The classic application of Elliot Wave is to wait for a wave 1 to clearly pan out in order to confirm the beginning of a trend. Then enter at the end of wave 2, and ride wave 3 for maximum profits at minimal risk. Sit out wave 4, and ride wave 5 cautiously with a tight stop. 

Also, the beauty of Elliot Wave is that it is fractal in nature. Which means for instance, within a wave 1, there are actually 5 mini-waves within that wave 1. And within each of the 5 mini-waves, there are actually 5 micro-waves inside. You get the idea. It's something like SIM cards, you have mini, micro and nano. Just that in Elliot Wave we call them Cycle waves, Primary waves, Major waves, Minor waves, and so on.

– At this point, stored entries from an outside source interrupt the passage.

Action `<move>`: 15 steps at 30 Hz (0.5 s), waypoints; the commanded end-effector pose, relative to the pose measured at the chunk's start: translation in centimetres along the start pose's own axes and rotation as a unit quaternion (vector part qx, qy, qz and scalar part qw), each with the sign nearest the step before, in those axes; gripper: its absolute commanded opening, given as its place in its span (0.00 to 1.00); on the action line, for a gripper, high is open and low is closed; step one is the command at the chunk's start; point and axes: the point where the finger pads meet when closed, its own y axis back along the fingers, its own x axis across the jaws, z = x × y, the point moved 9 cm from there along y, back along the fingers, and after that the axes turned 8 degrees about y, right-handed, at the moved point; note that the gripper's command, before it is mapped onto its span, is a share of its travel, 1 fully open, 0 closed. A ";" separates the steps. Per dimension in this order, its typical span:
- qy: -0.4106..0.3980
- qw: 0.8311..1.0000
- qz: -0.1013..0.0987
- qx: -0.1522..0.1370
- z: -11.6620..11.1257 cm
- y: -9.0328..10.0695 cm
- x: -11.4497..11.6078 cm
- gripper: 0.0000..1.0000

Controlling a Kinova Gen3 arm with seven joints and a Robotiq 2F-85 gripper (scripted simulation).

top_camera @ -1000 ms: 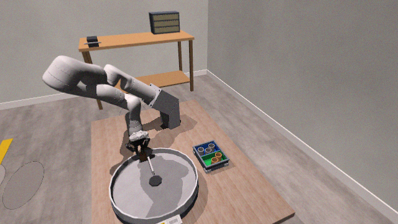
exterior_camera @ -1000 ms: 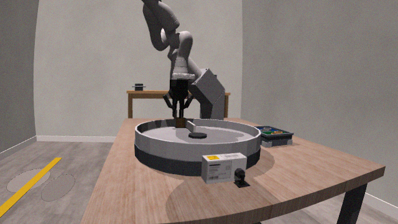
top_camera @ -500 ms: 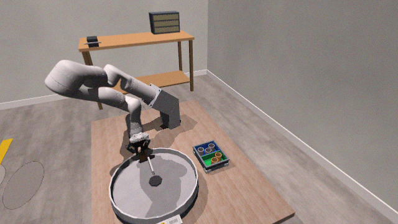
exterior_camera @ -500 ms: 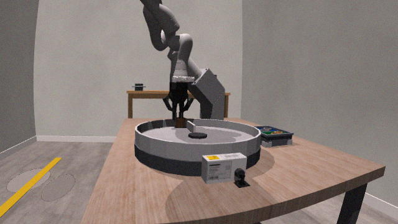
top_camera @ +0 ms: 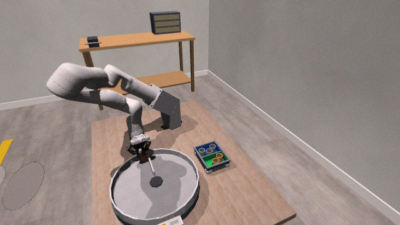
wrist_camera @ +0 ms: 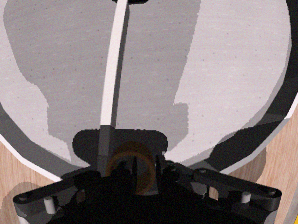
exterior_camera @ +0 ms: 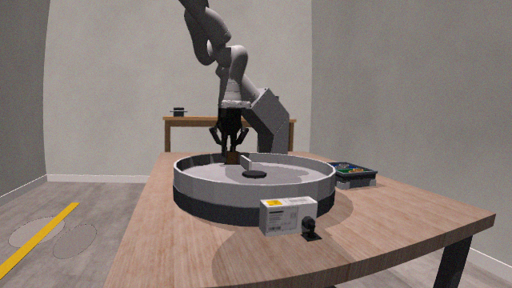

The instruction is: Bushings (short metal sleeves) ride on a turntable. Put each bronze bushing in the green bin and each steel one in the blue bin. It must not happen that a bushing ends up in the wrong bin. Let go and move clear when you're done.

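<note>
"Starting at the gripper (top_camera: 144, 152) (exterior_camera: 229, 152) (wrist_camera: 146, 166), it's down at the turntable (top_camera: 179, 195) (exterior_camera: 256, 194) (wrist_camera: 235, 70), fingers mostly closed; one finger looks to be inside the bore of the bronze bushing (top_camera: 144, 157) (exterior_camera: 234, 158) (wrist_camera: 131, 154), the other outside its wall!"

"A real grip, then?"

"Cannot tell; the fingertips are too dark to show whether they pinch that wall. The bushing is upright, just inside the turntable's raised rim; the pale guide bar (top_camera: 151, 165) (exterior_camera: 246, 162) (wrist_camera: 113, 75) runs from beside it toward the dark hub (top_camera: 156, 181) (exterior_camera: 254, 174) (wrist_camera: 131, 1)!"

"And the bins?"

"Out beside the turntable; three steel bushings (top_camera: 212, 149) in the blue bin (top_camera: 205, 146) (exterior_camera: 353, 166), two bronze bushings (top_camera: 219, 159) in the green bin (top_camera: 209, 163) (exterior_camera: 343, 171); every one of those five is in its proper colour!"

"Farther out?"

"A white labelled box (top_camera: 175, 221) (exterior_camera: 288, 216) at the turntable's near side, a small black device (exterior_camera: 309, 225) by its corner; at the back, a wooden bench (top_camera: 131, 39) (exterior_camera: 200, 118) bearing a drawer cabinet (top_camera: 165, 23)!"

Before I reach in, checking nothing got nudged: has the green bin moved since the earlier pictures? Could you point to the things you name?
No: the green bin (top_camera: 209, 162) (exterior_camera: 344, 171) sits in the same place beside the turntable (top_camera: 128, 187) (exterior_camera: 224, 196) (wrist_camera: 240, 60).
</note>
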 end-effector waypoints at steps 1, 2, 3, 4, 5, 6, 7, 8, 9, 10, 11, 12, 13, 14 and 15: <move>0.000 1.000 0.000 0.000 0.0 0.0 0.0 0.18; 0.000 1.000 0.000 0.000 0.0 0.0 0.0 0.00; 0.000 1.000 0.000 0.000 0.0 0.0 0.0 0.00; 0.000 1.000 0.000 0.000 0.0 0.0 0.0 0.00; 0.000 1.000 0.000 0.000 0.0 0.0 0.0 0.00; 0.000 1.000 0.000 0.000 0.0 0.0 0.0 0.00; 0.000 1.000 0.000 0.000 0.0 0.0 0.0 0.00; 0.000 1.000 0.000 0.000 0.0 0.0 0.0 0.00; 0.000 1.000 0.000 0.000 0.0 0.0 0.0 0.00; 0.000 1.000 0.000 0.000 0.0 0.0 0.0 0.00; 0.000 1.000 0.000 0.000 0.0 0.0 0.0 0.00; -0.002 1.000 0.003 0.000 0.0 0.0 0.2 0.00; -0.002 1.000 0.003 0.000 0.0 0.0 0.2 0.00; -0.002 1.000 0.003 0.000 0.0 0.0 0.2 0.00; -0.002 1.000 0.003 0.000 0.0 0.0 0.2 0.00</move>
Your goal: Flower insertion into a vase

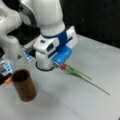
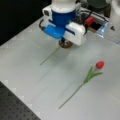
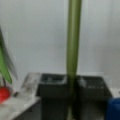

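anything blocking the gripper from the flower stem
Nothing visible does: the flower stem lies right between the fingers of the gripper. A red tulip lies off to one side, clear of it.

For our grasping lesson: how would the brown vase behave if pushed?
The vase stands upright, taller than wide, so a push near its rim might tip it. Hollow and wood-looking, probably light. The gripper straddles a green stem, away from the vase.

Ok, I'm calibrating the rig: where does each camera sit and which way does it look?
Front view: raised, looking down at vase, red tulip and table; arm fills the top.
Front view: raised, looking down at the tulip; arm at top.
Wrist view: looks along the pincer, shut on a green stem.
Shared: the tulip.
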### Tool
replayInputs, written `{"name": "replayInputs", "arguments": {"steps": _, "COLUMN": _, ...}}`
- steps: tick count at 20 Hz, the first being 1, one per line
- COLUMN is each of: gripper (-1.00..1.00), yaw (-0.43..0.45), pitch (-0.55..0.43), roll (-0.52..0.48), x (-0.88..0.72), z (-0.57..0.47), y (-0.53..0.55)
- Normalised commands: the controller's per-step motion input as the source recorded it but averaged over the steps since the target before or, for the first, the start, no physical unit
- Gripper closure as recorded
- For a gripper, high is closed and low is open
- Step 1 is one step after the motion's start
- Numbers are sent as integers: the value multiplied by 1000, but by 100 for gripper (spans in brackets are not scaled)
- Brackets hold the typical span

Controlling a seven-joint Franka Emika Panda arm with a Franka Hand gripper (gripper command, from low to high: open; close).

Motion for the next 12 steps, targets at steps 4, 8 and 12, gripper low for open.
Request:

In addition, if you look at the insides of every wave 2 and wave 4, they very generally tend to correct in 3 waves, i.e. a wave A, wave B and wave C. And to complicate things, wave As and Cs themselves consist of 5 smaller waves, while wave B consists of 3 smaller waves.


An illustration of the fractal nature of the waves. You see how a wave [1] is actually made up of 5 smaller waves? And how there are ABCs within waves 2 and 5 of the smaller waves, and for wave [2] as well?
Ok this is all a bit "jelat" already so we end off here!